* [TO DO] Which lines in the listing below contain the word "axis"? Copy each one.

[Start of section]

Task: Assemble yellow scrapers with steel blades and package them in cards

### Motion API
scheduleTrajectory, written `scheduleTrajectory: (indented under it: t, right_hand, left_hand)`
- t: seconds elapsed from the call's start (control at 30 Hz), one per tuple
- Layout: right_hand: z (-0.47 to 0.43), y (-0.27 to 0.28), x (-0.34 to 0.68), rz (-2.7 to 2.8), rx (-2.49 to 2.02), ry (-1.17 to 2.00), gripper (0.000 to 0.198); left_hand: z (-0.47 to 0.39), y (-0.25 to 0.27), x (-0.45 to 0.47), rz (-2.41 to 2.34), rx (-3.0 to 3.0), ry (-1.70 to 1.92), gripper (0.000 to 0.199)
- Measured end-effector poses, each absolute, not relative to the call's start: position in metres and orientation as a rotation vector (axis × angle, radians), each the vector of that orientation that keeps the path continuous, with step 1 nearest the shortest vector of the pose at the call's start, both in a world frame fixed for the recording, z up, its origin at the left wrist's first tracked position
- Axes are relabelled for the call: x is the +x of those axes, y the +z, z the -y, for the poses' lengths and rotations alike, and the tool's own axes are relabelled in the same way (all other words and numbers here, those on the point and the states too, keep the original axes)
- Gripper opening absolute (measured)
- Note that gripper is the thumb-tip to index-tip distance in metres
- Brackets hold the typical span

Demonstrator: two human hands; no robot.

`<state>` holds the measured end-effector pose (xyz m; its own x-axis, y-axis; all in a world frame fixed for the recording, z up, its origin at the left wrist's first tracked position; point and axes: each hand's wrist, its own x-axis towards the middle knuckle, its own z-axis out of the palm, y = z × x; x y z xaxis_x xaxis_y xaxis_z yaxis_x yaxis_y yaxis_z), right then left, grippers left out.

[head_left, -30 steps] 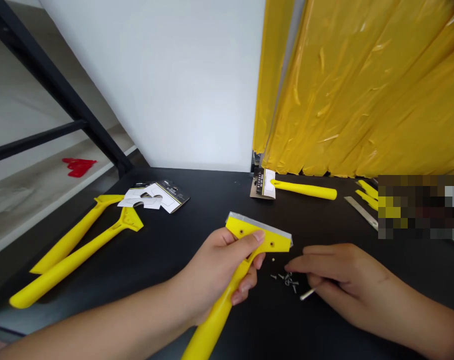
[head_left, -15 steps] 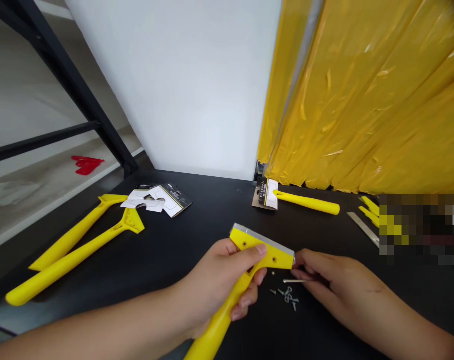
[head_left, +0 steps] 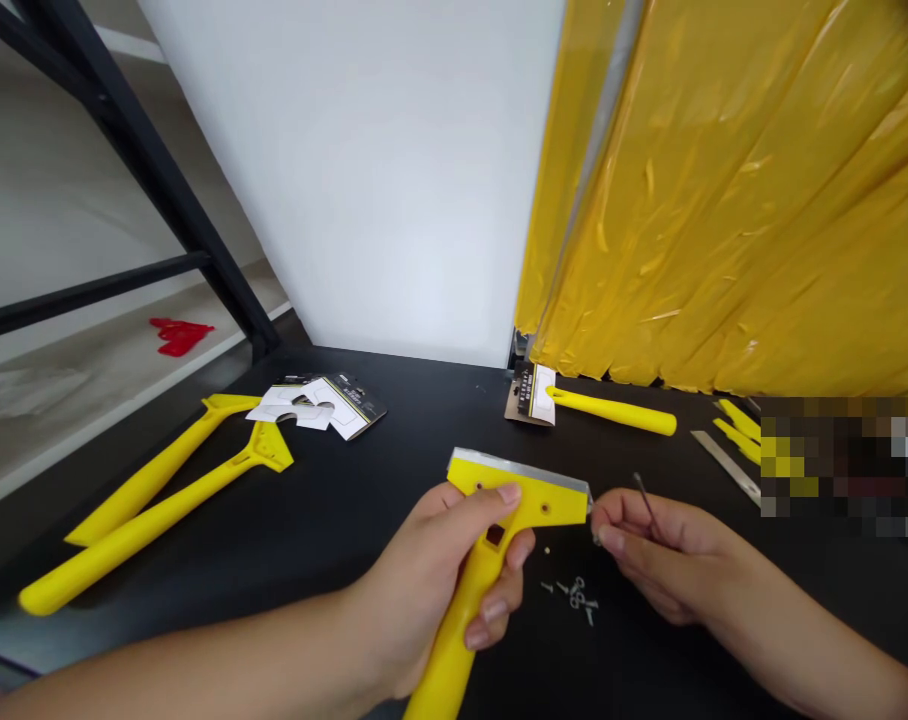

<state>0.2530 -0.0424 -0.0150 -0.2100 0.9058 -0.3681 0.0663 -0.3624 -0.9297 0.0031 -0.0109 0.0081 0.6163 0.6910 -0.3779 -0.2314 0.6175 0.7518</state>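
My left hand is wrapped round a yellow scraper, its thumb pressed on the head. A metal strip runs along the head's top edge, and two small holes show in the yellow face. Beside the head's right end, my right hand is closed in a pinch. A thin metal rod sticks up from between its fingers. Something tiny and shiny shows at the fingertips, too small to name. Below the head, several small screws and rings lie on the black table.
Two yellow scraper handles lie at the left near cardboard packaging cards. Another yellow handle with a card lies at the back. A flat metal strip rests at right. White panel and yellow sheeting stand behind.
The rod in my right hand has swung from lying level, pointing left, to pointing up. My right fingers now pinch just off the scraper head's end. The scraper head has tilted to nearly level.
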Motion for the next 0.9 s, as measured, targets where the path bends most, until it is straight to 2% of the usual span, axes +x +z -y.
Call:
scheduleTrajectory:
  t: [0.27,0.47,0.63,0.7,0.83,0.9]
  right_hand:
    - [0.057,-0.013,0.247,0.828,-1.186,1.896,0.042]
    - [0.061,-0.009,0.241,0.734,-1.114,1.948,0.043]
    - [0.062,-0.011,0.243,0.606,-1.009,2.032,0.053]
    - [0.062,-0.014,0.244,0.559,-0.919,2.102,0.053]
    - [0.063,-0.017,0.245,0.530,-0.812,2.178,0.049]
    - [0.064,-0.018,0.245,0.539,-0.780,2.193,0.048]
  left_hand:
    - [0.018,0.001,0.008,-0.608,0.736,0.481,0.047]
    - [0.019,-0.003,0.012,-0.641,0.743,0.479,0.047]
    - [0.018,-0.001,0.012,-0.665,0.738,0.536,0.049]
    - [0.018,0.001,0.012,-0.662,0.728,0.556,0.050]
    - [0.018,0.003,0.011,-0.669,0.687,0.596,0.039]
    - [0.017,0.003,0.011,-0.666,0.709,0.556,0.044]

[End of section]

* [TASK RESULT]
- Measured end-effector poses, each absolute, not relative to the call's start: position in metres and orientation as a rotation vector (axis × angle, radians), each the vector of that orientation that keeps the path continuous, with step 1 nearest the shortest vector of the pose at the call's start, both in a world frame fixed for the recording, z up, its origin at the left wrist's first tracked position
`<state>` holds the measured end-effector pose (xyz m; its own x-axis, y-axis; all in a world frame fixed for the recording, z up, its origin at the left wrist's first tracked position; point and axes: each hand's wrist, its own x-axis towards the middle knuckle, its own z-axis out of the palm, y = z × x; x y z xaxis_x xaxis_y xaxis_z yaxis_x yaxis_y yaxis_z), right then left, grippers left out.

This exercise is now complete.